What needs to be done: The listing that follows must be retyped exactly, without its pictures.

Data extract:
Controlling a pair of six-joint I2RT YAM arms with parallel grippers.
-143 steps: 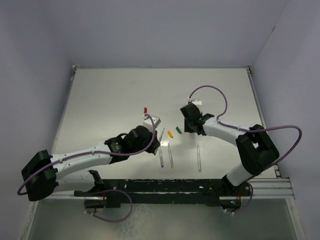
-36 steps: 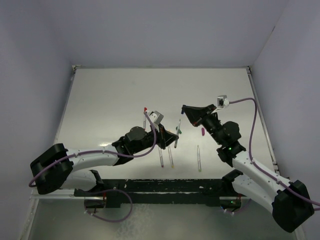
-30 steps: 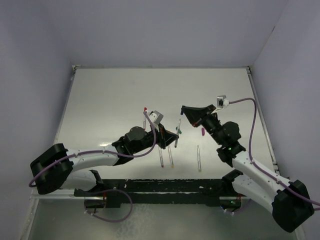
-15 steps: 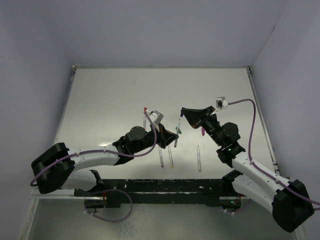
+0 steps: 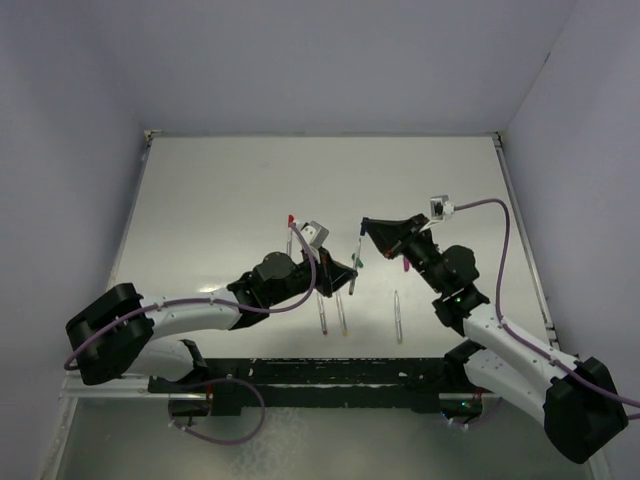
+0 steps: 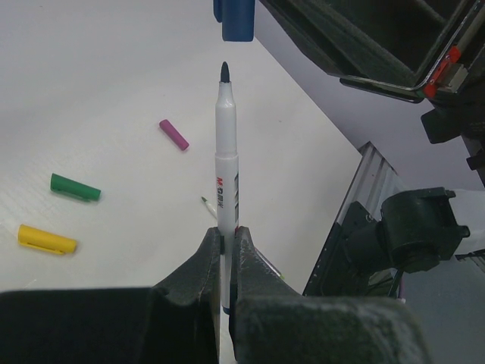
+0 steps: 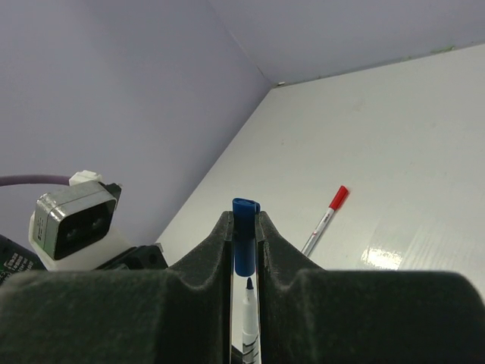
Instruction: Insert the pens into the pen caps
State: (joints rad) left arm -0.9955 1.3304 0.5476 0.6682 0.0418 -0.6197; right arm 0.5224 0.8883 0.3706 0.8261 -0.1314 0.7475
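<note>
My left gripper [image 6: 226, 235] is shut on a white pen [image 6: 226, 152] with a blue tip and holds it upright above the table. My right gripper [image 7: 244, 220] is shut on the blue cap [image 7: 244, 235], whose open end hangs just above the pen tip [image 7: 248, 286], a small gap between them. In the top view the two grippers meet at mid-table, left [image 5: 340, 272] and right [image 5: 368, 226]. The green cap [image 6: 75, 187], yellow cap [image 6: 47, 240] and purple cap [image 6: 173, 134] lie loose on the table. A pen with the red cap on it [image 7: 326, 216] lies farther back.
Three uncapped pens lie near the front edge, at left [image 5: 322, 318], middle [image 5: 341, 315] and right [image 5: 398, 315]. The purple cap [image 5: 405, 265] lies under the right arm. The left arm's wrist camera [image 7: 76, 220] is close to the right gripper. Purple walls enclose the white table.
Both grippers have lifted off the table, one with the pen, the other with the blue cap. In the last second the right gripper moved slightly left, bringing the cap over the pen tip.
</note>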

Solution to this task:
Controlling a pair of six-joint I2RT YAM arms with parallel grippers.
-143 steps: 
-36 steps: 
-30 steps: 
-15 steps: 
+0 steps: 
+0 steps: 
+0 steps: 
Instruction: Insert the pens into the pen caps
State: (joints rad) left arm -0.9955 1.3304 0.5476 0.6682 0.0418 -0.6197; right arm 0.5224 0.8883 0.3706 0.8261 -0.1314 0.7475
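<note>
My left gripper [image 6: 226, 235] is shut on a white pen [image 6: 226, 152] with a blue tip and holds it upright above the table. My right gripper [image 7: 244, 220] is shut on the blue cap [image 7: 244, 235], whose open end hangs just above the pen tip [image 7: 248, 286], a small gap between them. In the top view the two grippers meet at mid-table, left [image 5: 340, 272] and right [image 5: 368, 226]. The green cap [image 6: 75, 187], yellow cap [image 6: 47, 240] and purple cap [image 6: 173, 134] lie loose on the table. A pen with the red cap on it [image 7: 326, 216] lies farther back.
Three uncapped pens lie near the front edge, at left [image 5: 322, 318], middle [image 5: 341, 315] and right [image 5: 398, 315]. The purple cap [image 5: 405, 265] lies under the right arm. The left arm's wrist camera [image 7: 76, 220] is close to the right gripper. Purple walls enclose the white table.
Both grippers have lifted off the table, one with the pen, the other with the blue cap. In the last second the right gripper moved slightly left, bringing the cap over the pen tip.
</note>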

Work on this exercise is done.